KARAKTER GENERASI CERDAS, GENERASI PEMIMPIN
“Jika ada persoalan yang terlalu sulit bagiku, aku pergi ke masjid dan berdoa,
memohon kepada Yang Maha Pencipta agar pintu yang telah tertutup bagiku dibukakan
dan apa yang tampaknya sulit menjadi sederhana. Biasanya, saat malam tiba,
aku kembali ke rumah, menghidupkan lampu dan menenggelamkan diri
dalam bacaan dan tulisan….”
(Ibnu Sina dalam Hoodbhoy, 1996: 193)
Inilah gambaran karakter generasi cerdas yang merupakan produk pendidikan masa kejayaan khilafah Islam. Di usia sepuluh tahun, Ibnu Sina telah menghapal Al-Qur’an dengan sempurna, dan di usia 17 tahun dia telah menjadi seorang dokter yang mapan. Karya utamanya, Al-Qanun menjadi teks standar dalam bidang kedokteran sampai lahirnya kedokteran modern. Minatnya menjangkau bidang filsafat dan logika, selain bidang keddokteran. Dedikasinya terhadap Islam tidak pernah padam.
Ibnu Sina bukan satu-satunya ilmuan besar yang lahir pada masa kejayaan Islam. Menurut catatan para ahli sejarah, selama periode Abasiyyah terdapat lebih dari 500 orang ilmuan besar sekaliner Ibnu Sina yang memiliki pengaruh besar terhadap perkembangan ilmu di dunia Barat modern, di mana karya-karyanya menjadi rujukan bagi perkembangan ilmu pengetahuan.
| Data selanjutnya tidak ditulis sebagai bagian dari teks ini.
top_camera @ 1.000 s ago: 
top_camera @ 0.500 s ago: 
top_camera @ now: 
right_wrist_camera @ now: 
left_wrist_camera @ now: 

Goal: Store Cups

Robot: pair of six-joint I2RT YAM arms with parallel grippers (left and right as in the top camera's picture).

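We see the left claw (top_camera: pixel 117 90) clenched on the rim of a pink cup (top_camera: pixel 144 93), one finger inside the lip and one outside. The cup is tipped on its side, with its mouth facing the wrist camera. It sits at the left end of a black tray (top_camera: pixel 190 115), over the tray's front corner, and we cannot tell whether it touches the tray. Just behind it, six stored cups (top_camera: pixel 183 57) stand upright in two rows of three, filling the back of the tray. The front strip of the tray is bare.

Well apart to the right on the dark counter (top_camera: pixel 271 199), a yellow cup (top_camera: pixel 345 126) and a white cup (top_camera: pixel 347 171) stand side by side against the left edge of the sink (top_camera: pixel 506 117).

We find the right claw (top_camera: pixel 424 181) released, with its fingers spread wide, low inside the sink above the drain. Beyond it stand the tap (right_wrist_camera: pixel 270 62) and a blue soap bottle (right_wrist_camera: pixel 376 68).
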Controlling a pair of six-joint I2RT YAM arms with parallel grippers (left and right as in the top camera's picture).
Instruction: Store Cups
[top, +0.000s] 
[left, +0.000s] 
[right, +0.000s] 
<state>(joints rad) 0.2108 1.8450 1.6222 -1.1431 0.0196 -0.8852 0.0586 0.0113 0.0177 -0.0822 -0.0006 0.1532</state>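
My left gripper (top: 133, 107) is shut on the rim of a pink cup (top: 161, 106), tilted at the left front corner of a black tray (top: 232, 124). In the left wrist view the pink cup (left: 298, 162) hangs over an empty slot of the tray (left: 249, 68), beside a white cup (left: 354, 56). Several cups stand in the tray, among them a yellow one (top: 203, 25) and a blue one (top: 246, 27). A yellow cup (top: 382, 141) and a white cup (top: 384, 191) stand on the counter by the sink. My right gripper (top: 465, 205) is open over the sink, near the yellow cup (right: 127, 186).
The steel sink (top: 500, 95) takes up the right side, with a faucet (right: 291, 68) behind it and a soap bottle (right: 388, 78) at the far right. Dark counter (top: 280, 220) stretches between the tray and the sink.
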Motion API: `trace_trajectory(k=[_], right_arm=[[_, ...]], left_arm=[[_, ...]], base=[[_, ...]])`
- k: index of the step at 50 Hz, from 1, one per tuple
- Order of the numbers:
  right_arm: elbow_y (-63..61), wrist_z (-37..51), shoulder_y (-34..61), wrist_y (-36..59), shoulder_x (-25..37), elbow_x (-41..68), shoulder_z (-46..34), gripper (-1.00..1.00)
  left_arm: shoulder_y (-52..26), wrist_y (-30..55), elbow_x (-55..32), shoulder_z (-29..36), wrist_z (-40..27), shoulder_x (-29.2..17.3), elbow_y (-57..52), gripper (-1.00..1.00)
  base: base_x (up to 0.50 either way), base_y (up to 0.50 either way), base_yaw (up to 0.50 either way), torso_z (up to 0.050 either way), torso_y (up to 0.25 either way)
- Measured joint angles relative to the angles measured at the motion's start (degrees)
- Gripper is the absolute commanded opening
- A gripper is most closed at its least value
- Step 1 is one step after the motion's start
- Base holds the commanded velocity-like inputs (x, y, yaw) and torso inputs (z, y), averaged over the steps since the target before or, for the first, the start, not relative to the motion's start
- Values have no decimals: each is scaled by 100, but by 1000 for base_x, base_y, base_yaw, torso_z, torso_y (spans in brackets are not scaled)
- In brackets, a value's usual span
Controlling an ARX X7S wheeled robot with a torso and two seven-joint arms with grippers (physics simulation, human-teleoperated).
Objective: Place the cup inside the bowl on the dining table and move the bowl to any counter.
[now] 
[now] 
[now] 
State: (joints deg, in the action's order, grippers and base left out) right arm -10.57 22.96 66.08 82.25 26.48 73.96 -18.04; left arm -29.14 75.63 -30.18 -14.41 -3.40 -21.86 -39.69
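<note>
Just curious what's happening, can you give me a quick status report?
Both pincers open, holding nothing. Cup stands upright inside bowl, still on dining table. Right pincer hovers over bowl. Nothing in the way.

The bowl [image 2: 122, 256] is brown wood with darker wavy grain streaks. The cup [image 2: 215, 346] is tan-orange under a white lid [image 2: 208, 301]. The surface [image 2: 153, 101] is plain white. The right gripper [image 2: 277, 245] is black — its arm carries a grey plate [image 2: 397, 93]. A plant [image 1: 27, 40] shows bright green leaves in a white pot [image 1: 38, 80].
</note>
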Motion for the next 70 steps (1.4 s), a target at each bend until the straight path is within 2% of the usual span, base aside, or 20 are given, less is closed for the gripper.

Sistem pendidikan Islam memang melahirkan generasi yang cerdas, generasi para ilmuan yang memiliki kearifan tersendiri, generasi yang memadukan antara kemampuan sains di satu pihak dengan tsaqofah Islam di pihak lain, generasi yang ber-syaksiyyah Islamiah seperi nampak dalam keseharian Ibnu Sina, dan generasi pemimpin yang berlandaskan aqidah Islam. Sistem pendidikan Islam benar-benar telah melahirkan umat yang terbaik (khoero ummah), sebagaimana firman Allah:
“Kamu adalah umat terbaik yang dilahirkan untuk manusia, menyuruh kepada yang ma’ruf dan mencegah dari yang mungkar, dan beriman kepada Allah … (QS.Ali Imran [3]:110).